17/12/2018

Thyme extract controls the spread of a virus that kills prawns

URV researchers have managed to halt the white spot virus that prevents prawns from growing and then kills them in prawn farms

For many years now, the farms where prawns are raised for human consumption (Litopenaeus vannamei) have been attacked by the so-called white-spot virus, a disease that stops them growing and can even be lethal. As a result, the breeding of these crustaceans has been significantly impaired, and almost all of the production has been lost. This problem has particularly affected some areas in Brazil, China and various countries in Latin America, where prawns are farmed on such a massive scale that the virus spreads easily. Aware of the situation, researchers from the FoodIE research group, from the URV’s Department of Chemical Engineering, took up the challenge and found a solution to the problem by encapsulating thymus extract and adding it to the prawns’ food.

The research team, headed by Sílvia de Lamo and Osmar Tomazelli decided to use a natural product like thyme because it is suitable for animal and human consumption and because its antimicrobial properties were already known. What they did not know, however, was whether it could be effective as an antiviral agent. Using thyme oil, the researchers made a simple emulsion, which they subsequently encapsulated using the technique of atomization, which turns a substance from liquid into powder. To do this, they needed a carrier material – a polysaccharide known as maltodextrina – which is widely used in the food industry.

La investigadora Sílvia de Lamo ha encapçalat la recerca.
The research have been headed by Sílvia de Lamo.

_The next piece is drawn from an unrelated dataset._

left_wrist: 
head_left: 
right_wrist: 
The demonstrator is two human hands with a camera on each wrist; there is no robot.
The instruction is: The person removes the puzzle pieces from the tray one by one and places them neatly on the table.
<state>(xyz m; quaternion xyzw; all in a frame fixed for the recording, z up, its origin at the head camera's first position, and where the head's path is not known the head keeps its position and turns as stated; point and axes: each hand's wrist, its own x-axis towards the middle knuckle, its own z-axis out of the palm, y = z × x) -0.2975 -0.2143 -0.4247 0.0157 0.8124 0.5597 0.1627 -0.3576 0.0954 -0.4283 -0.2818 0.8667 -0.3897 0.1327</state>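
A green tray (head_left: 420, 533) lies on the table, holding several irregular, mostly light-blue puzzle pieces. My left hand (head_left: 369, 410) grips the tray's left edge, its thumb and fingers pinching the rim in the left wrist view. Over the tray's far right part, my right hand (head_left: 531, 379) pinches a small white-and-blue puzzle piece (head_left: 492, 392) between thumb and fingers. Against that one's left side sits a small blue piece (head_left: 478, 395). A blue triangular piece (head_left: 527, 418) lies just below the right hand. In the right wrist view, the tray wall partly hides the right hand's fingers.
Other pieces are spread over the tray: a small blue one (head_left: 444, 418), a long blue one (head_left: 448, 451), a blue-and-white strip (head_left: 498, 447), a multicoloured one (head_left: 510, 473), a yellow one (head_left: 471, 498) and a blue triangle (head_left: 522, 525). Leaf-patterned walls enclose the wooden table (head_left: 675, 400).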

The prawns are fed with pellets – compressed food – that float on the water of the tanks in which they are raised. The researchers gave different concentrations of thyme oil encapsulated in these pellets to prawns that had been inoculated with the virus. They also used a control group of healthy prawns that ate the pellets without the essential oil.

The results of this study showed that adding 1% of essential thyme oil to the pellets consumed by the prawns meant that even though they were carriers of the virus they did not develop the disease. The prawns grew to their ideal size in the adult stage and were then commercialized and consumed, since humans are not affected by the virus.

The microencapsulation of essential oils with antimicrobial and antiviral properties paves the way to using this technique to prevent diseases in other farm animals by modifying what they eat.

Bibliographical reference: Tomazelli Júnior, O., Kuhn, F., Mendonça Padilha, P.J., Nunes Nesi, C., Mestres, M., Dal Magro, J., De Lamo Castellví, S. Effect of microencapsulated thyme essential oil on white spot virus-infected Litopenaeus vannamei. Aquaculture International. DOI: 10.1007/s10499-018-0296-5.